For instance, this year the average holiday shopper is expected to spend $749.51 this season, up from $740.57 from last year. Of that total, $421.82 will be spent on children, parents and other relatives. The rest will be spent on friends, co-workers, food, flowers, and other goods.

But where exactly do retailers get this information? Well those stats came from a National Retailer Federation survey; but those are by no means the only source of data.

Rewarding Our Loyalty

Most retailers actually track customer purchases and use that data to suggest additional products to consumers. For online shoppers, this could mean embedding cookies within your browser, which allows retailers to suggest additional products, but that’s an imperfect science.

To completely track customer history—both on- and offline—many retailers use customer loyalty programs, which often attract customers by offering special discounts or offers exclusively to members.

This purchase tracking can be used for customers’ benefit, not just the retailer’s. For example, the home improvement retailer Lowe’s recently launched a series of advertisements highlighting its MyLowe’s program, which automatically tracks and remembers purchases, so consumers don’t have to:

MyLowe's Commercial - "Finger Paint"

While analytics can improve customer service, they can also backfire. For example, earlier this year Target became the premier case study of when too much data can be a bad thing when the retailer sent baby coupons to a pregnant teenager’s home. The retailer had concluded that the customer was pregnant, based solely on her purchase history; the only problem was that the teen had yet to reveal the pregnancy to her father, who found the coupons in the household mailbox.

Credit Where Credit’s Segmented

Another source of data for retailers might actually be your credit card provider. It was recently revealed that MasterCard has, since February, been pitching a new program called MasterCard Audiences, which involves the selling to advertisers and retailers of anonymous, aggregated customer transaction information.

The company says it can identify millions of different consumer segments—such as business travelers, holiday travelers, Black Friday shoppers, Cyber Monday shoppers, etc. Again, it does this by analyzing big data: in this case, their historical spending patterns.

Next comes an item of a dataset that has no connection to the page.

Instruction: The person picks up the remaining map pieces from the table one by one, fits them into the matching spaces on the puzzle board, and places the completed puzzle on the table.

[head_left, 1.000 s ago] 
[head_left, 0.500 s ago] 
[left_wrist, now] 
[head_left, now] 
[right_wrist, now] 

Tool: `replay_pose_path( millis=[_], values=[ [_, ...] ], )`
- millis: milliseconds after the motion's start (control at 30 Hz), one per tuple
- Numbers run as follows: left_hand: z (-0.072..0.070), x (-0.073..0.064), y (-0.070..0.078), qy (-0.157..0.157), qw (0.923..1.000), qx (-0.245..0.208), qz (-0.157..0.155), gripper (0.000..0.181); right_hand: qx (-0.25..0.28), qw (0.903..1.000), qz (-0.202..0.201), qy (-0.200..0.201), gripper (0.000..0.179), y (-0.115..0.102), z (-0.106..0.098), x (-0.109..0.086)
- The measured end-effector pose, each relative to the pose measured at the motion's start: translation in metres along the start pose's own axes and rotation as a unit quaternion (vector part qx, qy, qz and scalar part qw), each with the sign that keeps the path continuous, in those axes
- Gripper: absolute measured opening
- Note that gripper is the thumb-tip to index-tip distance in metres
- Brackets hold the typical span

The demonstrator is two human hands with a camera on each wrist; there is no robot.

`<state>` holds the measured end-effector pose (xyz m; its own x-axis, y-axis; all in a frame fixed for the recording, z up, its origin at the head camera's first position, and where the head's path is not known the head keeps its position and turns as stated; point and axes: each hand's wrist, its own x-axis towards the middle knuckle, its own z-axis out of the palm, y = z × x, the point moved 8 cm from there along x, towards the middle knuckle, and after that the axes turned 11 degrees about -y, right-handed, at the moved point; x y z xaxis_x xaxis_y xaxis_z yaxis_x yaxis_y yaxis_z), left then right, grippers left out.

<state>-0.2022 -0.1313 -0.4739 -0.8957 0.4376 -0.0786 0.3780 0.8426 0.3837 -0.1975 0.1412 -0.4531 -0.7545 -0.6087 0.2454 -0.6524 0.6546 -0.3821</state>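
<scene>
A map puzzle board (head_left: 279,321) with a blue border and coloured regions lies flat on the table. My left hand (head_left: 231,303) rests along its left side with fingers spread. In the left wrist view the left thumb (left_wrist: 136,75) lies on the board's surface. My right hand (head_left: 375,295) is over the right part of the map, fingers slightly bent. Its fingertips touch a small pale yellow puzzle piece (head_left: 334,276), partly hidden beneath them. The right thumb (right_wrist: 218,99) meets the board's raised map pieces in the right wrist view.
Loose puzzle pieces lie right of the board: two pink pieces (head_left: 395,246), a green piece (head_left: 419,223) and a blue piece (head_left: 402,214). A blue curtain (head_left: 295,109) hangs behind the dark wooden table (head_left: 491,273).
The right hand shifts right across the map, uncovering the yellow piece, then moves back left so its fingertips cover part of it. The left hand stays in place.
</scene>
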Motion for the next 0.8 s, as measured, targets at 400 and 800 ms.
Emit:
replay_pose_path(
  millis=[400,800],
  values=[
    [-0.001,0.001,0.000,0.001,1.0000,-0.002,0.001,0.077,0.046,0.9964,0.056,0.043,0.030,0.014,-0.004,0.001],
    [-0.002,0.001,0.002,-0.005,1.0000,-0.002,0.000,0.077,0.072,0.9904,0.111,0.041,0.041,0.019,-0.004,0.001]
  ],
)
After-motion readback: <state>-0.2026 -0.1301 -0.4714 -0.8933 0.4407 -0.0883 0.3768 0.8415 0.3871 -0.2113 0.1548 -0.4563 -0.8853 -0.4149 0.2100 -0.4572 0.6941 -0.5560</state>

But before you don your tinfoil hat, note the words aggregated and anonymous above. According to a company statement, “MasterCard is committed to protecting individual privacy. No personally identifiable information is collected, disclosed or used.”

Brave, New World

Regardless of how or where retailers get customer data, one thing’s clear: It’s here to stay. Retailers such as Sears continue to reinvest and retool their analytics in hopes of finding ways to increase profits and reduce costs.

So while you’re drafting your holiday gift list, ask yourself: What can big data do for your business?